PROMPT> When you reach the line that contains "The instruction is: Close" in the data below, copy it and every line after it exactly, adding nothing.
*** Begin section ***
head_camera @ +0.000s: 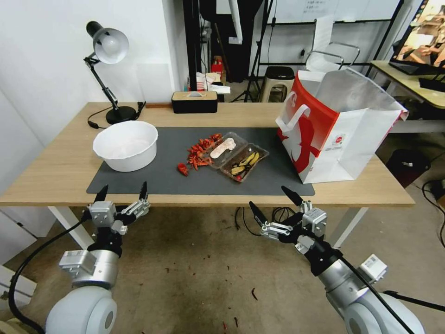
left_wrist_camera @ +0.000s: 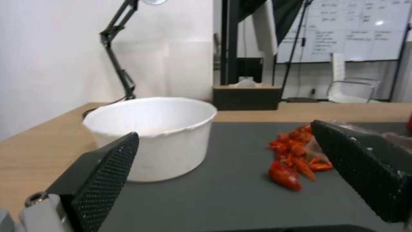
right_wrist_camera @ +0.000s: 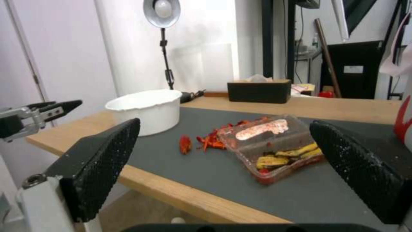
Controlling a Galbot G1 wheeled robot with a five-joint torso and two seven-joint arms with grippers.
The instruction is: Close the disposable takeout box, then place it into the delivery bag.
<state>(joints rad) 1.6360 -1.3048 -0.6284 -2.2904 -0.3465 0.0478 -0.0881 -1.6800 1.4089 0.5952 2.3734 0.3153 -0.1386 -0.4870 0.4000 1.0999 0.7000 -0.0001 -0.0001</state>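
While the disposable takeout box [head_camera: 239,157] lies open mid-counter on the grey mat [head_camera: 185,183], the delivery bag [head_camera: 340,134] stands toward the counter's right edge; our left hand [head_camera: 122,192] and right hand [head_camera: 273,204] hover before the near edge, spread wide, empty.

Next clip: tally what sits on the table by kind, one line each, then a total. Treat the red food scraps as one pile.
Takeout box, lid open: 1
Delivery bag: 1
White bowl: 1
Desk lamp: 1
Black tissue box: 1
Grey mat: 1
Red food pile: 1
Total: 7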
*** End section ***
WRITTEN REPLY>
The instruction is: Close the disposable takeout box, then place it into the delivery bag.
<state>(joints rad) 1.6360 -1.3048 -0.6284 -2.2904 -0.3465 0.0478 -0.0881 -1.6800 1.4089 0.5952 2.3734 0.3153 -0.1386 -0.4870 0.4000 1.0999 0.7000 -0.0001 -0.0001</state>
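While the disposable takeout box [head_camera: 239,157] lies open mid-counter on the grey mat [head_camera: 185,183], the delivery bag [head_camera: 340,134] stands toward the counter's right edge; our left hand [head_camera: 122,192] and right hand [head_camera: 273,204] hover before the near edge, spread wide, empty.

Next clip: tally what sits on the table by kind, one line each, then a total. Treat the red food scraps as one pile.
Takeout box, lid open: 1
Delivery bag: 1
White bowl: 1
Desk lamp: 1
Black tissue box: 1
Grey mat: 1
Red food pile: 1
Total: 7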

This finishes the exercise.